Arrivée de l'USS Gerald R. Ford dans la région
Le porte-avions le plus récent et le plus puissant de la Marine américaine, l'USS Gerald R. Ford (CVN-78), est arrivé en Méditerranée avec le groupe de combat de porte-avions 12. Le navire est entré en Méditerranée le 20 février 2026, après avoir transité par le détroit de Gibraltar, et se dirige vers le Moyen-Orient. Ce déploiement, aux côtés de l'USS Abraham Lincoln, crée une présence rare de deux porte-avions dans la région, augmentant considérablement la capacité de dissuasion et les capacités offensives potentielles des États-Unis contre l'Iran. Des sources du Pentagone indiquent que le Ford atteindra une intégration complète dans la zone opérationnelle du Moyen-Orient dans les 24 heures ou dans les prochains jours. Cette démonstration de force soutient l'accent mis par Trump sur une "armada massive" contre l'Iran. ✨Demande d'enrichissement d'uranium de l'Iran et processus de négociation
La partie iranienne signale des progrès par le biais de canaux diplomatiques. Le ministre iranien des Affaires étrangères et négociateur en chef, Abbas Araghchi, a affirmé que Washington n'avait pas exigé "zéro enrichment d'uranium" lors des négociations indirectes avec les États-Unis en Suisse (Genève). Selon l'agence de presse iranienne ISNA, des responsables américains ont accepté la "ligne rouge" de l'Iran consistant à poursuivre l'enrichissement d'uranium. Araghchi a souligné que les deux parties travaillent à un "accord rapide" et a annoncé que Téhéran présenterait une contre-offre complète "dans deux à trois jours". L'Iran refuse d'exporter sa réserve d'uranium fortement enrichi (environ 300 kg, à 60% de pureté), tout en déclarant sa volonté de réduire la pureté à 20% ou moins et de la maintenir sous supervision de l'AIEA. Cependant, la partie américaine réfute partiellement ces commentaires. Des responsables de l'administration Trump disent qu'ils pourraient autoriser un enrichissement d'uranium "symbolique", mais uniquement à condition que le chemin de l'Iran vers l'arme nucléaire soit complètement bloqué. Un haut responsable américain, s'adressant à Axios, a insisté sur le fait que l'offre doit être "sérieuse et politiquement vendable". Un avertissement a été lancé indiquant que la patience serait limitée si les propositions de l'Iran étaient perçues comme "jouant à des jeux". Trump a déclaré qu'il donnait à l'Iran 10-15 jours, en réitérant que "des choses vraiment mauvaises" se produiraient si aucun accord n'était conclu.

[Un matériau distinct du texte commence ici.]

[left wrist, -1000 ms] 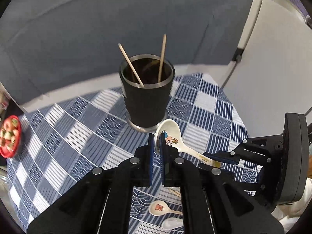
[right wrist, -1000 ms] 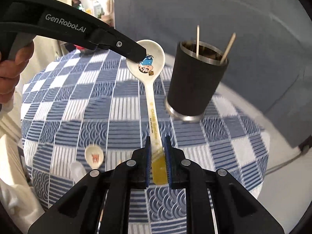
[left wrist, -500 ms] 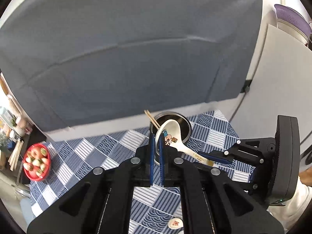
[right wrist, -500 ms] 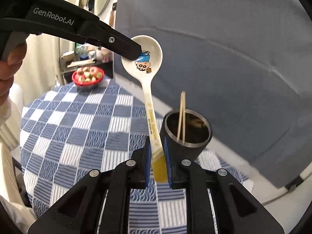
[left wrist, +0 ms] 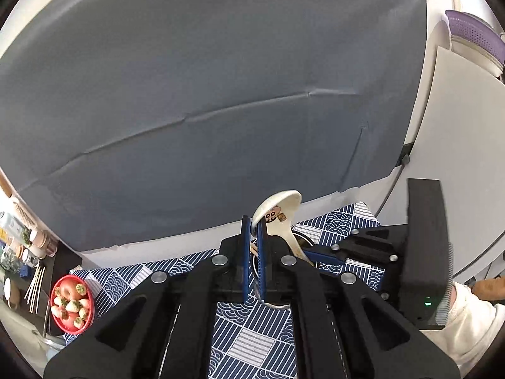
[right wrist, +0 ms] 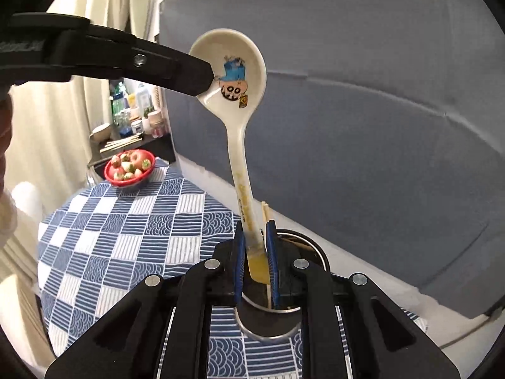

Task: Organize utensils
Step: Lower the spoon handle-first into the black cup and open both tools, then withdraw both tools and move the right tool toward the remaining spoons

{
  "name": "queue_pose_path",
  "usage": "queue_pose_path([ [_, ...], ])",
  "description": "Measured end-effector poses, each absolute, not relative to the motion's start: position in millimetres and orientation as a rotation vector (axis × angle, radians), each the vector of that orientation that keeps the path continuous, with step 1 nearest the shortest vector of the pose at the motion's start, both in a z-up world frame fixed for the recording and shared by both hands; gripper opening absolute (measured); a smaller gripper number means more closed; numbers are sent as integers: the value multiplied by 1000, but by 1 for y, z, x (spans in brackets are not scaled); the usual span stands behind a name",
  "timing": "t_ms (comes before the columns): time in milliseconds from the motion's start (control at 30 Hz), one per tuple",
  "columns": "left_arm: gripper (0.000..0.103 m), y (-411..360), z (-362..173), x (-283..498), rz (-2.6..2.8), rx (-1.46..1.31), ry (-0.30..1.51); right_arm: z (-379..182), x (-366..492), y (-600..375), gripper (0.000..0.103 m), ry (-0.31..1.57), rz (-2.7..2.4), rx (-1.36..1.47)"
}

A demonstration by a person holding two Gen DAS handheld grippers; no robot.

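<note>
A white ceramic spoon (right wrist: 235,94) with a cartoon print stands nearly upright in the air, bowl up. My left gripper (left wrist: 251,225) is shut on the rim of its bowl (left wrist: 274,211). My right gripper (right wrist: 255,240) is shut on the yellowish handle end. Right below both grippers is the black utensil cup (right wrist: 303,297) with a steel rim, with chopsticks (right wrist: 265,213) standing in it. In the left wrist view the cup (left wrist: 300,238) is mostly hidden behind my fingers.
The table has a blue and white checked cloth (right wrist: 132,246). A red bowl of fruit (right wrist: 130,168) sits at its far left edge and also shows in the left wrist view (left wrist: 72,303). A grey backdrop (right wrist: 363,110) stands behind the table.
Both grippers lifted the spoon from low over the cloth and tipped it upright above the cup. The cup has moved from ahead of the grippers to directly beneath them.
</note>
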State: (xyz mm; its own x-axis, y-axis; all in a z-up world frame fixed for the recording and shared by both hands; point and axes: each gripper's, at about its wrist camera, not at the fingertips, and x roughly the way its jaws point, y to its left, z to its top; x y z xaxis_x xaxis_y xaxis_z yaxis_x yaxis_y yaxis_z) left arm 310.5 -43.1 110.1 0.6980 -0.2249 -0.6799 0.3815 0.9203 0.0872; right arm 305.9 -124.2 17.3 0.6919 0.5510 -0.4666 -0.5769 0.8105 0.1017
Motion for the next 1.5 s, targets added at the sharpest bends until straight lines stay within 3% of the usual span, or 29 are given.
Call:
queue_pose_path([
  [333, 5, -48, 79, 343, -357, 226, 804, -14, 333, -115, 12, 579, 631, -50],
  [400, 9, -48, 72, 345, -378, 219, 819, -19, 336, -113, 16, 593, 627, -49],
  [467, 47, -47, 68, 342, -352, 242, 800, -22, 335, -115, 35, 587, 603, -58],
  [533, 74, -40, 69, 336, -322, 244, 765, -22, 328, -121, 74, 560, 574, -71],
  [667, 96, -27, 75, 327, -295, 215, 731, -19, 310, -134, 88, 516, 533, -92],
  [1067, 97, -3, 68, 280, -251, 111, 757, -22, 261, -145, 88, 536, 503, -159],
  [1500, 97, 36, 24, 210, -139, -7, 841, -43, 190, -138, 88, 573, 615, -217],
])
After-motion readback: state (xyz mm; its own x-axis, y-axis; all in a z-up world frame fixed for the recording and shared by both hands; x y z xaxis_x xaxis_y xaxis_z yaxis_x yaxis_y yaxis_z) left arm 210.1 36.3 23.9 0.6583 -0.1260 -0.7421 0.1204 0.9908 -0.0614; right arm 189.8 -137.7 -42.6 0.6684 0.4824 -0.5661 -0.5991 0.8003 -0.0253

✨La tension entre les États-Unis et l'Iran s'est intensifiée avec la reprise des négociations nucléaires lors du second mandat de Trump. Washington vise à limiter le programme nucléaire de l'Iran, ses missiles balistiques et son soutien aux groupes proxy régionaux. L'Iran, quant à lui, défend son droit d'enrichir de l'uranium en vertu du TNP. La montée en puissance militaire comprend des options pouvant évoluer d'attaques aériennes limitées à une campagne plus large si un accord ne peut être trouvé. Les experts estiment que le processus pourrait évoluer en une "guerre d'usure" durant plusieurs semaines. Alors que l'administration Trump privilégie la diplomatie, elle maintient ses options militaires prêtes. La contre-offre attendue de l'Iran sera un test crucial dans les prochains jours. Avec le déploiement de l'USS Gerald R. Ford, les deux parties entrent dans une période de haute tension, tant au niveau des négociations que sur le terrain. Les développements sont étroitement surveillés ; une décision rapide est attendue, qu'il s'agisse d'un accord ou d'un conflit.